2. Une spiritualité et une théologie de type luthérien offrent un terrain favorable à un second courant, qui s’y est beaucoup développé. Il accorde une valeur égale à la prédication et au sacrement. Il y voit les deux moyens par lesquels l'Évangile nous est annoncé et nous atteint, les deux canaux par lesquels il nous est communiqué et parvient jusqu’à nous. Si ces deux médiums diffèrent par leur forme, ils ont une valeur et une importance équivalentes, ce qui interdit de les hiérarchiser, d’en privilégier l’un par rapport ou l’autre. Luther voit dans le sacrement une parole visible, et dans la prédication un sacrement oral ou verbal. Il faut donc conjuguer et associer systématiquement prédication et sacrement, qui se complètent, se confortent mutuellement, comme la jambe droite et la jambe gauche quand on marche, ou comme les plats et la boisson dans un repas. Aujourd’hui, beaucoup de textes communs aux luthériens et aux réformés, par exemple ceux de la Concorde de Leuenberg, vont dans ce sens, et mettent sur le même plan la prédication et le sacrement, en leur reconnaissant une valeur et une signification identiques.

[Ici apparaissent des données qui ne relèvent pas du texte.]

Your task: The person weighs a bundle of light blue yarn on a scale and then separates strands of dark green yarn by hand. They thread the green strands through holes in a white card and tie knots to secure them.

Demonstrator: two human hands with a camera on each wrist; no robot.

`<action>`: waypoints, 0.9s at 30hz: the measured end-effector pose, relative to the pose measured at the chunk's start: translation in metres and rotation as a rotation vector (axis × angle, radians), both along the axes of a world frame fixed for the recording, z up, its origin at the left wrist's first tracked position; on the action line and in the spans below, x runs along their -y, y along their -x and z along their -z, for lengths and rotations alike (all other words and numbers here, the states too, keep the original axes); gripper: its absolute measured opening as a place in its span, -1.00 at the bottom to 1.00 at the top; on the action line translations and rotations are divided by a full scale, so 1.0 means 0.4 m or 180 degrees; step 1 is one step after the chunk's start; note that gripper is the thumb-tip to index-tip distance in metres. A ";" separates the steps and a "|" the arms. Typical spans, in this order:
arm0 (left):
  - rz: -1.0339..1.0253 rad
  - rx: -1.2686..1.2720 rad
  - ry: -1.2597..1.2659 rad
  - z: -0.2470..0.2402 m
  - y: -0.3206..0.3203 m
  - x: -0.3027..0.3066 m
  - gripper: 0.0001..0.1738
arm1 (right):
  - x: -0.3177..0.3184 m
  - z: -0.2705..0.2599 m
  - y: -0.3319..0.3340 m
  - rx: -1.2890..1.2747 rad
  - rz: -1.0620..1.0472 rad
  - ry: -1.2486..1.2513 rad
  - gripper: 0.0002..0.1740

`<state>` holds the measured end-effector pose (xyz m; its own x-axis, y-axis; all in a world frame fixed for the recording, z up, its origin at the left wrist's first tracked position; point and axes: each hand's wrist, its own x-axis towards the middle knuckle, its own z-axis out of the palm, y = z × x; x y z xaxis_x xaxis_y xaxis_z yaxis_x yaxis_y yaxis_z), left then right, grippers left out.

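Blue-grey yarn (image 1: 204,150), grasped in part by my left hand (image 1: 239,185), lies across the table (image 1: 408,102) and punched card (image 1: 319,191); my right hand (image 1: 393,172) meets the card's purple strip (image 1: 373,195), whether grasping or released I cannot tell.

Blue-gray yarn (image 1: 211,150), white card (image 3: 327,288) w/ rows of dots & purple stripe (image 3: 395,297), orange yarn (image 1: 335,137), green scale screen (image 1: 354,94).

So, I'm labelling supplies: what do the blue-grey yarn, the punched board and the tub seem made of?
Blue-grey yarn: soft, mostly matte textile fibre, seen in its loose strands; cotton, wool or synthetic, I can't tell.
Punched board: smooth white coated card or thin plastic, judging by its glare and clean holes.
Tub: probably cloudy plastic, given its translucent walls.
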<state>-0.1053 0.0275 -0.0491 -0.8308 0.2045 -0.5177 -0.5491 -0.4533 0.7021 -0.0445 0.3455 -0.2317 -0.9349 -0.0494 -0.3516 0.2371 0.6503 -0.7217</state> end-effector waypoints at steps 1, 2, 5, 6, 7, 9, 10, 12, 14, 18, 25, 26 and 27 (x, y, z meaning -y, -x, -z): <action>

3. Les Réformés classiques ont un point de vue assez différent, et se rattachent, dans leur majorité, à une troisième position. Celle-ci se refuse à accorder une place centrale aux sacrements dans le culte. Elle ne lui reconnaît qu’un rôle et une valeur auxiliaires. Pour ce courant, au coeur de toute célébration évangélique, il faut mettre la lecture, l’étude et la méditation des Écritures. Elle insiste très fortement sur la priorité et la primauté de la prédication. Dieu vient à nous et nous rencontre d’abord par elle. La prédication, affirme le Synode de Berne, en 1532, constitue «la partie essentielle de notre office». Les sacrements viennent après, ensuite, en second lieu. Ils sont «ajoutés» à la prédication, comme le disent les grandes Confessions de foi réformées, celle de La Rochelle, celle des Pays Bas, l’helvétique postérieure. En 1549, les Églises de Genève et de Zurich signent un accord, appelé le Consensus Tigurinus, rédigé en commun par Calvin, et Bullinger (le successeur de Zwingli dont l’autorité et le rayonnement, au seizième siècle, se comparent à ceux du Réformateur de Genève). Cet accord, important parce qu’il unifie zwingliens et calvinistes, qualifie la Cène de «dépendance et accessoire», de moyen auxiliaire. Les réformés classiques jugent complet un culte sans célébration de la cène; il ne manque rien à un tel culte, il n’est pas amputé, inférieur, de qualité ou de contenu moindre par rapport à un culte avec Sainte Cène. Par contre, on refuse catégoriquement de célébrer une cène si une prédication ne la précède pas, ce serait tomber dans la superstition. La Confession Écossaise de 1560 va jusqu’à dire que la valeur du sacrement dépend de celle de la prédication qui précède. Si la prédication n’annonce pas fidèlement l'Évangile, la cène qui suit perd de sa signification, de son poids et de son utilité. On ne peut pas affirmer plus fortement la subordination du sacrement à la prédication qui lui donne sens et contenu. La prédication a accessoirement besoin de la Cène, tandis que la Cène a essentiellement besoin de la prédication. De ce point de vue, on ne peut que s’inquiéter de ce que la crise actuelle de la prédication ait entraîné une insistance nouvelle sur la cène, comme si le sacrement pouvait sinon se substituer à la prédication, du moins compenser sa perte d’impact et y remédier.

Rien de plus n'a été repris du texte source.